Howat et al. used numerical models of Shasta’s glaciers and popular reanalysis climate data to reconstruct variability in two of the largest glaciers over the past 110 years and to test the sensitivity of the glaciers to climate forcing. The researchers found the size of the glaciers to be much more strongly correlated to precipitation than to temperature, and that the extensive glacier retreat in the early twentieth century and subsequent expansion was primarily driven by inter-decadal swings in precipitation that are linked to oscillatory modes of Pacific Ocean climate. Despite regional warming over the past few decades, Shasta’s glaciers did not recede because of increased winter snow accumulation and a strengthened correlation with wet El Niño phases. In terms of sensitivity, Howat et al. found that a 20% increase in precipitation would offset a 1oC increase in temperature.
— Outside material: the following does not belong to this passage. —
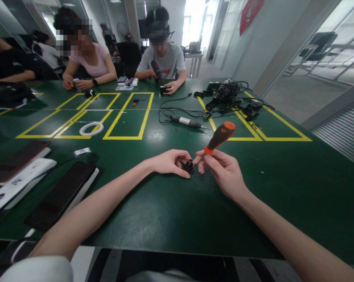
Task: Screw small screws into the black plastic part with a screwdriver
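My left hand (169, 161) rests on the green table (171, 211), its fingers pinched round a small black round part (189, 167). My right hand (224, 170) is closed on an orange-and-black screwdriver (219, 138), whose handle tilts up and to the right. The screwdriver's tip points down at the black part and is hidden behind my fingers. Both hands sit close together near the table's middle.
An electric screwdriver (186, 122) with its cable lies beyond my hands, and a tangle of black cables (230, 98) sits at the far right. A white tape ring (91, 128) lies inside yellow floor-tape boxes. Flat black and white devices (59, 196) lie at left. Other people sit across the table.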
The research group also used experimental future climate change scenarios to drive the numerical models of Shasta’s glaciers to assess the impacts of potential climate change. They applied two long-term climate change trends to the glacier models with climate oscillations built into the trends as determined from historic climate data. They also employed random application of monthly climate anomalies based on a probability distribution constructed from historical data. As a control case they used 110-year climate trends in temperature (+0.01oC/year) and precipitation (+2 mm/year). Under this scenario the glaciers decline until about 2040, at which time rapid expansion begins and glacier volume reaches upwards of 140% of current volume by year 2100 (Figure 1). The year 2040 represents the approximate time of a climate shift that stems from the oscillatory nature of the regional climate. Next, they used a long-term climate projection from a regional climate model that represents the long-term greenhouse-driven climate change trend of a popular IPCC carbon dioxide scenario. For Mount Shasta, the model predicts a temperature increase of 2.6oC and precipitation increase of 17% for the period 2040-2059 over the period 1980-1999. Under this scenario, the glaciers rapidly lose volume, with one of the two largest glaciers disappearing entirely by 2065 (Figure 1).
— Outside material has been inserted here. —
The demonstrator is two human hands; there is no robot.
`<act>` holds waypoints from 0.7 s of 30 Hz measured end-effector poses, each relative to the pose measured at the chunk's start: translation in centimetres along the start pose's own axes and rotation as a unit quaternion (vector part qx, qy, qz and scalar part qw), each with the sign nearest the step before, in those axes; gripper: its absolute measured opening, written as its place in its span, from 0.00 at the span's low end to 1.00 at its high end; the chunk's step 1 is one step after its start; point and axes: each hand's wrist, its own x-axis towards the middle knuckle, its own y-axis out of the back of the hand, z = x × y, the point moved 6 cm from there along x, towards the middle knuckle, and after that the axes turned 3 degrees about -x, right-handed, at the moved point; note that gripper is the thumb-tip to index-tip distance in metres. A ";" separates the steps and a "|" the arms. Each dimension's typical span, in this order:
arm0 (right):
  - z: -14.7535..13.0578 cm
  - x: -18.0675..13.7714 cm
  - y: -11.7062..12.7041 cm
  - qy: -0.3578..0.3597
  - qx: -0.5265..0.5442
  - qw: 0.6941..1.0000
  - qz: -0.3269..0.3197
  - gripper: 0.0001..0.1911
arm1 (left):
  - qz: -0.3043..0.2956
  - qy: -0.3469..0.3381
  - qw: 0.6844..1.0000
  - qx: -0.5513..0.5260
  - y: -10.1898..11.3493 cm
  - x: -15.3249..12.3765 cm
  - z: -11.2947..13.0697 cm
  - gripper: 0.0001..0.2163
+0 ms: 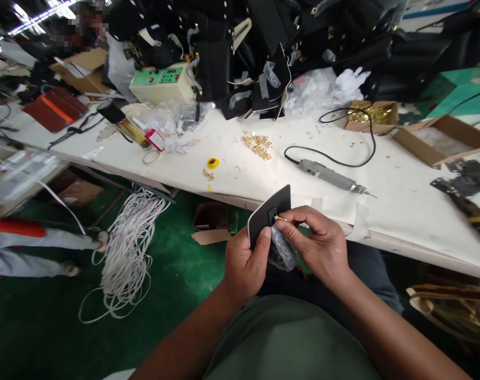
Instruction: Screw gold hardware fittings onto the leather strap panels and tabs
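Note:
My left hand (pixel 245 264) is closed around the lower edge of a black leather piece (pixel 268 211) with a pale edge, its thumb pressed on the face. Plastic wrap (pixel 282 250) hangs from the piece between my hands. Between the thumb and fingers of my right hand (pixel 319 240) is a small gold metal fitting (pixel 279 218), touching the black leather by a small raised tab. Beyond my hands, a pile of similar gold fittings (pixel 259 145) lies on the white table (pixel 240 182), with a few more beside a yellow tape roll (pixel 213 163).
A grey electric screwdriver (pixel 330 177) with a black cord lies right of the pile. Cardboard boxes (pixel 372 117) stand at the right, one with gold parts. Black leather bags (pixel 214 66) and a control box (pixel 164 82) line the back. White cord (pixel 124 253) is heaped on the floor near another person's legs (pixel 37 245).

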 end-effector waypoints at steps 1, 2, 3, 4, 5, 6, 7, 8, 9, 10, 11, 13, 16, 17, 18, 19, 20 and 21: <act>-0.2 -0.1 0.3 0.018 -0.012 1.000 0.004 0.02 | -0.004 -0.010 1.000 0.011 -0.2 0.0 0.3 0.12; -0.3 -0.3 0.6 0.036 -0.024 0.999 0.008 0.02 | -0.007 -0.021 1.000 0.022 -0.4 -0.1 0.5 0.11; -0.5 -0.4 0.9 0.052 -0.035 0.998 0.013 0.02 | -0.010 -0.033 0.999 0.033 -0.6 -0.1 0.8 0.11; -0.6 -0.5 1.1 0.067 -0.045 0.997 0.016 0.02 | -0.013 -0.044 0.998 0.043 -0.8 -0.1 1.0 0.10; -0.6 -0.7 1.3 0.082 -0.054 0.995 0.016 0.02 | -0.015 -0.053 0.997 0.054 -1.0 -0.2 1.2 0.09; -0.7 -0.8 1.4 0.097 -0.063 0.993 0.014 0.03 | -0.018 -0.059 0.996 0.063 -1.1 -0.2 1.4 0.09; -0.7 -0.8 1.6 0.113 -0.072 0.991 0.012 0.05 | -0.022 -0.063 0.995 0.070 -1.2 -0.2 1.5 0.09; -0.8 -0.9 1.8 0.130 -0.080 0.988 0.007 0.06 | -0.025 -0.065 0.995 0.076 -1.3 -0.2 1.5 0.09; -0.8 -0.9 1.9 0.147 -0.089 0.985 0.002 0.07 | -0.028 -0.065 0.994 0.079 -1.4 -0.2 1.5 0.10; -0.9 -0.9 2.1 0.164 -0.098 0.981 -0.003 0.08 | -0.031 -0.064 0.994 0.080 -1.5 -0.2 1.5 0.10; -1.0 -0.8 2.3 0.179 -0.107 0.978 -0.007 0.08 | -0.033 -0.060 0.995 0.079 -1.6 -0.3 1.5 0.11; -1.1 -0.7 2.5 0.197 -0.121 0.973 -0.020 0.08 | -0.038 -0.051 0.995 0.075 -1.8 -0.4 1.4 0.12; -1.1 -0.6 2.5 0.182 -0.123 0.975 -0.042 0.07 | -0.041 -0.041 0.995 0.078 -2.0 -0.8 1.3 0.12; -1.0 -0.6 2.4 0.161 -0.116 0.979 -0.045 0.07 | -0.038 -0.038 0.995 0.081 -2.1 -0.9 1.2 0.12; -0.8 -0.6 2.3 0.134 -0.108 0.984 -0.043 0.07 | -0.033 -0.037 0.995 0.085 -2.1 -1.0 1.1 0.12; -0.6 -0.7 2.2 0.104 -0.098 0.989 -0.036 0.07 | -0.028 -0.036 0.995 0.089 -2.1 -1.1 1.1 0.11; -0.3 -0.9 2.0 0.076 -0.089 0.993 -0.025 0.07 | -0.024 -0.037 0.995 0.092 -2.1 -1.2 0.9 0.11; -0.1 -1.0 1.8 0.054 -0.083 0.995 -0.014 0.06 | -0.020 -0.040 0.995 0.094 -2.2 -1.3 0.8 0.11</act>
Figure 1. Numerical model predictions for the volume change (as a percent of the modeled 2003 value) of two (top and bottom) of Mount Shasta’s largest glaciers under trends derived from the observed 110-year trend (left) and regional climate model predictions (right). Gray lines show the output of 500 individual probabilistic model runs with inter-annual random variability. Solid black lines show the mean volume values for each model year. Dashed lines show the 55, 75 and 95% confidence intervals. (Taken from Howat et al. (2007))

Since precipitation is a much greater controller of the variability in the size of the Shasta glaciers, and Howat et al. clearly state that “due to the currently poor simulation of precipitation in mountainous regions…climate model predictions of the impact of warming on snow and ice may be inaccurate,” we ask the question: Why are we even looking at the right side of Figure 1? Are we really being asked to believe projected impacts on the glaciers of Mount Shasta from poor simulations of the most critical variable controlling the volume of Shasta’s glaciers? Isn’t the continuation of the climate trend over the past century a more believable scenario? Shouldn’t this be the case in any mountainous region given the poor model simulation of precipitation?
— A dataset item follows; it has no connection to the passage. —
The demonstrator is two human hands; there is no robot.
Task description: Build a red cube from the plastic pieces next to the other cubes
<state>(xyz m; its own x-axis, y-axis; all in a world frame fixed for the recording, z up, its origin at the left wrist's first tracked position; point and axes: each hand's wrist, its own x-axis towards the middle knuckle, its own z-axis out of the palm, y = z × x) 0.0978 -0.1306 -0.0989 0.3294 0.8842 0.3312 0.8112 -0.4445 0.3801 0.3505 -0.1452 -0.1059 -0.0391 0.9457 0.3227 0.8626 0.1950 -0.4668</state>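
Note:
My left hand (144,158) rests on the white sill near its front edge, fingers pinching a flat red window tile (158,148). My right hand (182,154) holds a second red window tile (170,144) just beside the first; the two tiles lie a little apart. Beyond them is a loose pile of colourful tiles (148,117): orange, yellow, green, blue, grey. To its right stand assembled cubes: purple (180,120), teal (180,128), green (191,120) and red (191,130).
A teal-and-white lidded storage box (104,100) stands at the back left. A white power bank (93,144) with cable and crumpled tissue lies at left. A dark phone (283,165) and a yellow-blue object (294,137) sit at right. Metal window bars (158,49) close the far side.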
Maybe many climate change alarmists focus only on temperature trends when it comes to changes in snow and ice extent because they realize that global climate models, the tip of their spear, tend to struggle mightily in simulating precipitation. To us, accounting for one-half of the equation is not good enough…and Mount Shasta’s glaciers back us up.

Reference:

Howat, I. M., Tulaczyk, S., Rhodes, P., Israel, K., Snyder, M, 2007. A precipitation-
dominated, mid-latitude glacier system: Mount Shasta California. Climate Dynamics, 28, 85-98.